6. French-language Contract Requirements
France famously has a rich culture. It boasts world-renowned architecture, food, and art. Central to this culture is the French language, which is a national point of pride, and even extends to employment contracts. The French Labour Code requires that labour contracts must be written in French, or your business’ primary language accompanied by a French translation.5
Why does it matter?
First, because employment contracts are complex. Even if a worker is fluent in another language, the technical nature of employment contracts can lead to misunderstandings. Providing contracts in French ensures they’re fully aware of what they’re agreeing to.
Secondly, failing to provide contracts in the French language could potentially put your business at risk. For example, consider a contract that promises a bonus if the worker meets certain goals. A worker could ultimately claim to be entitled to the bonus even if the goals weren’t met because they didn’t understand the non-French version of the contract.
A contract provided to a French employee may be unenforceable if it's not written in or translated into French. This holds true even if the employee communicates exclusively in another language for the purposes of work and is in fact fluent in that language.6
If you’re building a global team, it’s important to be sensitive to the local culture. Taking the time to provide necessary documents to your global team in their native tongue isn’t merely a good way to protect yourself legally. It also can show that you respect their culture.
7. Employee monitoring and GDPR compliance
Some companies have started to monitor their remote workers’ screens or require them to be constantly at their desks.7 However, such activities are illegal in France and monitoring in general is heavily regulated.
For example, employment contracts often give employers complete access to an employee’s company email. However, that’s not quite the case in France. Employers can’t view emails marked ‘personal’ or ‘private’ without the consent of their workers, even if stored on a company email account.

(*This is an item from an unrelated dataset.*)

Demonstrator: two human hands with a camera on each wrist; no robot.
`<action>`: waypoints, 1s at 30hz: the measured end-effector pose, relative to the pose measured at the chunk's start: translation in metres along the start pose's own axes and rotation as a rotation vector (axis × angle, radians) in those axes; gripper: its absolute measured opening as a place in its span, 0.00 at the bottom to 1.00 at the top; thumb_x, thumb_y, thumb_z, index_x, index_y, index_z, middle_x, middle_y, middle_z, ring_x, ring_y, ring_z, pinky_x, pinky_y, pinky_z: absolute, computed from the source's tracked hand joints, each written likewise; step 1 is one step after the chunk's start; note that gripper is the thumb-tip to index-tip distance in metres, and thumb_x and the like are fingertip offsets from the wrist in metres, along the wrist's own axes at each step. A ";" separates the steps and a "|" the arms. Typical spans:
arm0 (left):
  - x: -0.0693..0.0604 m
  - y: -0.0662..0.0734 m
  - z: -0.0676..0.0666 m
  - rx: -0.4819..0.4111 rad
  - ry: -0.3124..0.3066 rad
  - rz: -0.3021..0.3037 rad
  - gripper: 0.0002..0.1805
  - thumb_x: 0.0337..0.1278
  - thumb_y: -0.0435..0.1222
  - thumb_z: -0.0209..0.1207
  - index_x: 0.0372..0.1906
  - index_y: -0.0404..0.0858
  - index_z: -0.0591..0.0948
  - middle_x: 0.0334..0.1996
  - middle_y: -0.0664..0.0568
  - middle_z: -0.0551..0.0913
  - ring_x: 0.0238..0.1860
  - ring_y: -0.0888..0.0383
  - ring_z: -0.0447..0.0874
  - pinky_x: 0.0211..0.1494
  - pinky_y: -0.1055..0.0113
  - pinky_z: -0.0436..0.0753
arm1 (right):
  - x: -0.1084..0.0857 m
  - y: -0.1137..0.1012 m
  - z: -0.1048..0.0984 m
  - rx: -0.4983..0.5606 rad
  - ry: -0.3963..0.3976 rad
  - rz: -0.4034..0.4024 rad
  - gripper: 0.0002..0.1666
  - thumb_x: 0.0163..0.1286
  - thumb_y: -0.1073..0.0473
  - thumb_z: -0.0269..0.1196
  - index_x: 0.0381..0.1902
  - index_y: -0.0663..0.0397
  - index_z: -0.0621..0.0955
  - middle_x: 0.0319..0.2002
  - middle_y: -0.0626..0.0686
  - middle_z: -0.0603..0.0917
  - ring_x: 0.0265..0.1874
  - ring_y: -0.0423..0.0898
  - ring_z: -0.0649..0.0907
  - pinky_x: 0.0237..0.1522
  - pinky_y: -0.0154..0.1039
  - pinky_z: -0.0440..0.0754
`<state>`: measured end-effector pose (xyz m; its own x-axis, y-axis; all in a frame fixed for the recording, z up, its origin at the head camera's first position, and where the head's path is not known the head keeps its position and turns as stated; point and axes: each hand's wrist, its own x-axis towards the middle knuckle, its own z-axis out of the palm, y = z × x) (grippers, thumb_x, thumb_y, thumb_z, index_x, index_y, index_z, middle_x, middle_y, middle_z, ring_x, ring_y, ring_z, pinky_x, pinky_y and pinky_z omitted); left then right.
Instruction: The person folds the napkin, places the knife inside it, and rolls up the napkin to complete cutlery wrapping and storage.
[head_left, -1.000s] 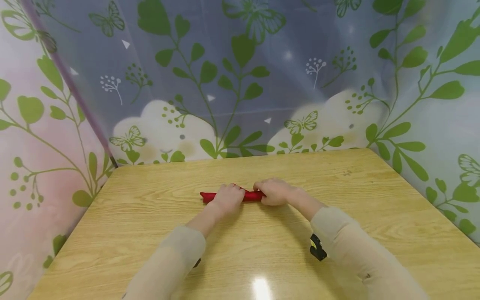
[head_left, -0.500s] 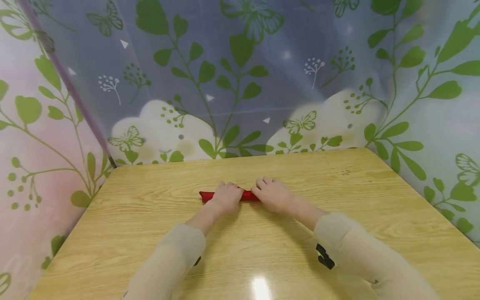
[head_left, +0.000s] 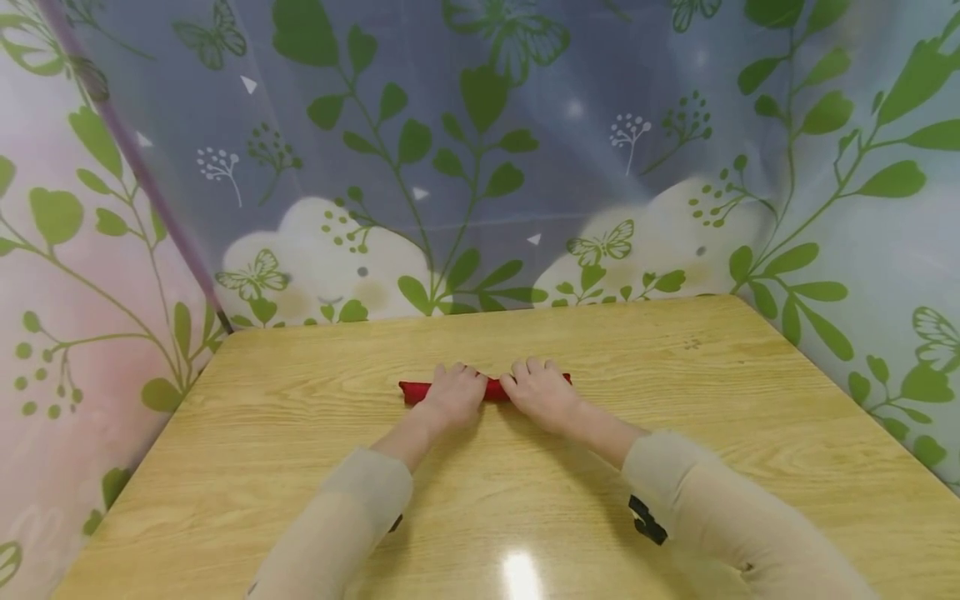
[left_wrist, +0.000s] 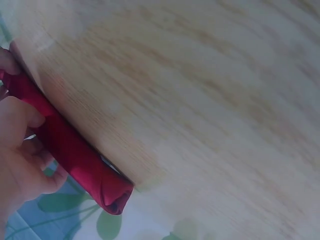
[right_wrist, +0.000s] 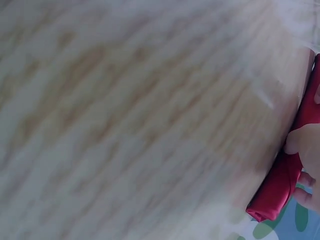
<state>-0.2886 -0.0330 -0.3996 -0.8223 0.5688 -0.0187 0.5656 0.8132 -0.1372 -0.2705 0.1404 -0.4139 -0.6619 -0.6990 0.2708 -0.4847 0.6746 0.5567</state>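
Observation:
A rolled-up red cloth (head_left: pixel 415 392) lies crosswise on the wooden table, smooth and shiny like satin. My left hand (head_left: pixel 456 395) grips the roll left of its middle, leaving the left end sticking out. Close beside it, my right hand (head_left: pixel 546 395) holds the right part, with a short bit of red showing past the fingers. In the left wrist view, the thumb is on the near side of the cloth roll (left_wrist: pixel 75 150) and the fingers are behind it. The right wrist view has the thumb pressing the roll (right_wrist: pixel 274 195) likewise, its folded end visible.
The wood-grain table (head_left: pixel 300 467) reaches back to a printed curtain (head_left: pixel 480 167) with leaves and butterflies. More printed fabric hangs along the left and right sides. A bright light reflection shows near the front of the tabletop.
My right hand has shifted from the roll's right end to lie over it, fingers now pointing away, and the end shows again beyond them. The left hand stays in place.

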 end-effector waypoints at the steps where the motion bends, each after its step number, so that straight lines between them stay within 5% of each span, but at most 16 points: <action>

Additionally, monitoring such as tracking internet connections may be allowed, but only when such surveillance is appropriately justified by the business’s needs.8 For instance, your business might monitor a worker’s internet connections to ensure that the company isn’t vulnerable to cybersecurity risks.
If you must monitor your global team, French workers must be informed that you’re taking those steps. They’ll also be entitled to know why you’re doing so, your legal grounds for doing so, who will have access to their data and for how long, and their rights as far as objecting or filing a complaint.